Denn dieser Prozentsatz dürfte sehr gut gebildet und überwiegend männlich sein – zwei Faktoren, die eine einfache Ersetzung „unmöglich“ machen, so der Wissenschaftler. “Außerdem werden diese Leute – auf die eine oder andere Weise – nicht an ihre Positionen zurückkehren.” Dies wird der russischen Wirtschaft einen langfristigen Schock bescheren, prognostiziert Guriev.
Guido Cozzi, Professor für Makroökonomie an der Universität St. Gallen, erklärt zudem: „Hochqualifizierte Menschen suchen qualifizierte Jobs im Ausland, was zu einem erheblichen Braindrain führt, der sich für viele negativ auf die Produktivität der russischen Wirtschaft auswirken wird Jahren.” Dies könnte die russische Wirtschaft über Jahre hinweg negativ beeinflussen.
Die Kosten des Krieges lähmen die russische Wirtschaft
Auch die Kosten des Krieges machen der russischen Wirtschaft zu schaffen. Wie die ISW in ihrem jüngsten Bericht schreibt, werden allein die Zahlungen an mobilisierte Männer in den nächsten sechs Monaten zwischen 900 Milliarden und drei Billionen Rubel (14 bis 49 Milliarden Franken) kosten. Allerdings berücksichtigt diese Summe nur die rund 300.000 Reservisten – Freiwillige und Berufssoldaten sind hier nicht eingerechnet. Hier beziffert das „ISW“ die Kosten auf mindestens 1,2 Millionen US-Dollar pro Monat.
Auch die finanziellen Anreize für junge Russen, die gegen die Ukraine in den Krieg ziehen, belasten den Staatshaushalt. So stark, dass einige mobilisierte Männer nicht mehr bezahlt werden. Deshalb streikt jetzt eine Gruppe mobilisierter Menschen. «Unser Staat weigert sich, uns die von unserem Präsidenten versprochene Summe von 195 Tausend Rubel (etwa 3200 Franken) zu zahlen. Warum sollten wir dann für diesen Staat in den Krieg ziehen und unsere Familien ohne Unterstützung zurücklassen?” Es scheint, dass sich daraus ein soziales und politisches Problem entwickelt.

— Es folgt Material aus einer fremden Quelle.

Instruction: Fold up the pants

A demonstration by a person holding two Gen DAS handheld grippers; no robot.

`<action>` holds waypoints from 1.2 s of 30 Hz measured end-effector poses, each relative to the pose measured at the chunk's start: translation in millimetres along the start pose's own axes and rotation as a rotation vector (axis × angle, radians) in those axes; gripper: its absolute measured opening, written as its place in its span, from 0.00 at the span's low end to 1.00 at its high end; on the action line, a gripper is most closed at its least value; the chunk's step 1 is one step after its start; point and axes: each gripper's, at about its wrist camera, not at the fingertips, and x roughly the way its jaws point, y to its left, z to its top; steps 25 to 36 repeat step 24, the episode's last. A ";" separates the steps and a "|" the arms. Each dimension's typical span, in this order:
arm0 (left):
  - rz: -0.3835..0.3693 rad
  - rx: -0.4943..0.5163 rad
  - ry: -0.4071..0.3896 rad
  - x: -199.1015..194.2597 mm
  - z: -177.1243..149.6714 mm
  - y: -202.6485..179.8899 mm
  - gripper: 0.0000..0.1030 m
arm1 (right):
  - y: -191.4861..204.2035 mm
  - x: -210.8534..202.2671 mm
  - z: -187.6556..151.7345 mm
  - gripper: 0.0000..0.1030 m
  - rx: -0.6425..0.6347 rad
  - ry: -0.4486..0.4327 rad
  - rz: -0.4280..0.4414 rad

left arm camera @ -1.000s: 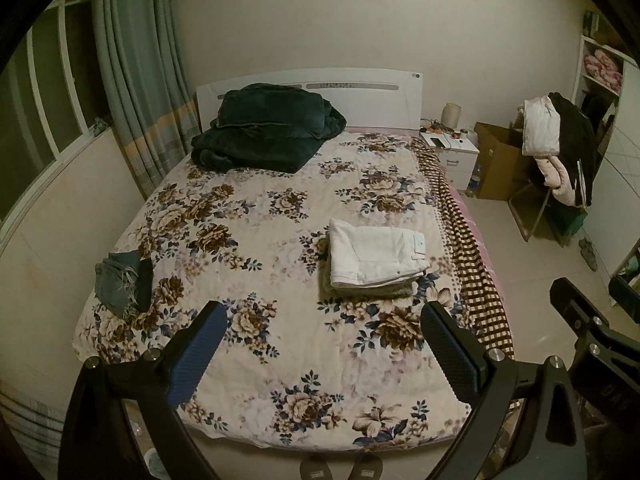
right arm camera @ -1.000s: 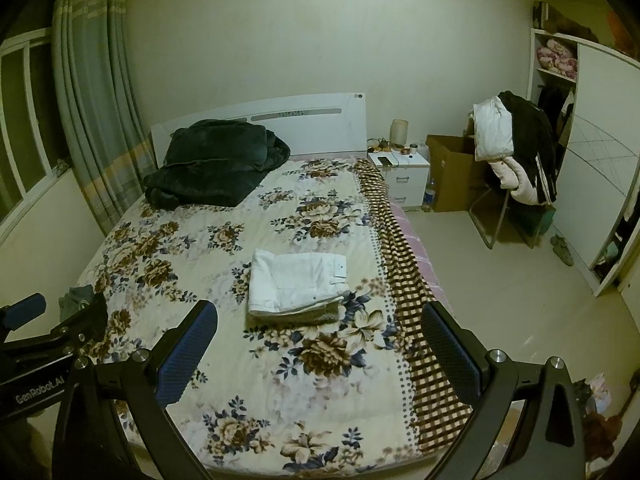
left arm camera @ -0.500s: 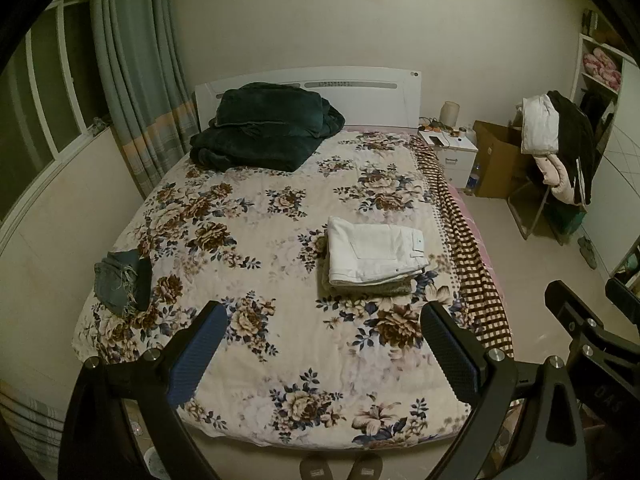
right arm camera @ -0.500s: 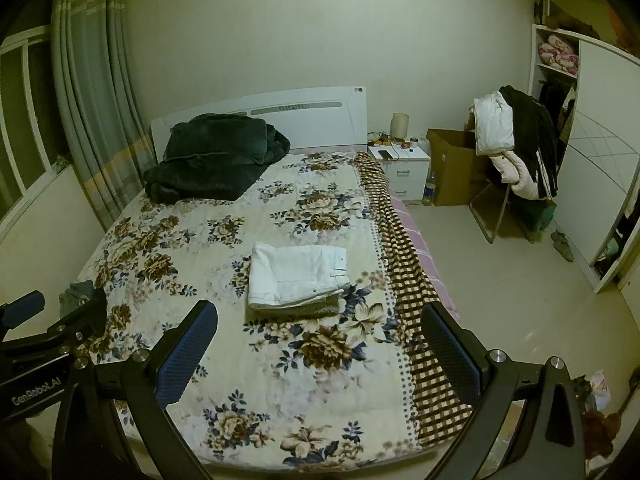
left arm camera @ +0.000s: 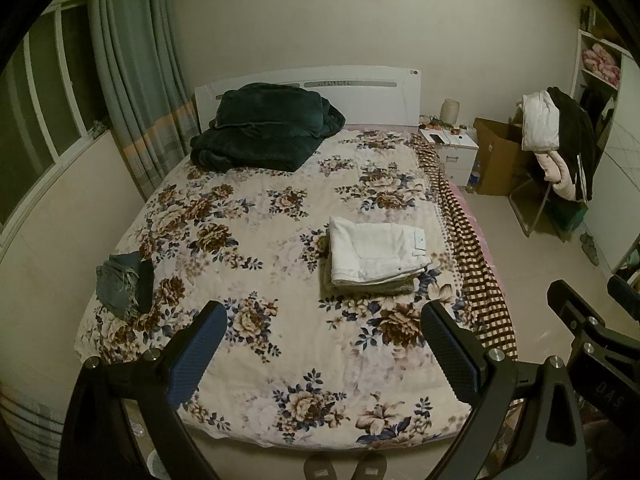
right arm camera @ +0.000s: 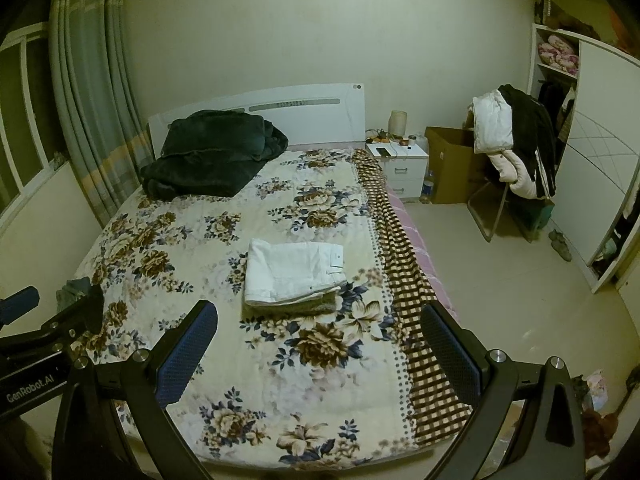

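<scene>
Folded white pants (left arm camera: 376,254) (right arm camera: 292,272) lie on top of a folded grey-green garment (left arm camera: 370,286) on the right half of the floral bed cover (left arm camera: 280,248). A crumpled pair of blue jeans (left arm camera: 126,284) lies near the bed's left edge; it shows partly in the right wrist view (right arm camera: 74,290). My left gripper (left arm camera: 324,316) is open and empty, held over the foot of the bed. My right gripper (right arm camera: 318,312) is open and empty, held above the foot of the bed, well short of the white pants.
A dark green blanket (left arm camera: 262,134) is piled by the headboard. A nightstand (right arm camera: 398,164), cardboard box (right arm camera: 452,168) and chair hung with clothes (right arm camera: 516,152) stand right of the bed. A wardrobe (right arm camera: 600,160) is at far right. Slippers (left arm camera: 346,466) lie at the bed's foot.
Both grippers have drawn back and risen a little from the bed, so more of its foot shows. Both stay open. The clothes have not moved.
</scene>
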 end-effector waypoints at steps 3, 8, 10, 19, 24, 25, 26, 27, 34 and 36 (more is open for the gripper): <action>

Oleg Itskhoki (39), russisch-amerikanischer Ökonom an der University of California, erklärt gegenüber Blick: «Die russische Regierung hält nicht alle möglichen Versprechungen und wird einen grossen Teil der Mobilisierungszahlungen nicht leisten können.» Soziale Unruhen in Russland sieht er in naher Zukunft aber (noch) nicht. Das finanzielle Polster der Regierung und die interne Repression sind zu groß. Und: “Wenn die Russen bereit sind, ihr Leben für den Krieg zu opfern, warum sollten sie wegen finanzieller Schwierigkeiten protestieren?”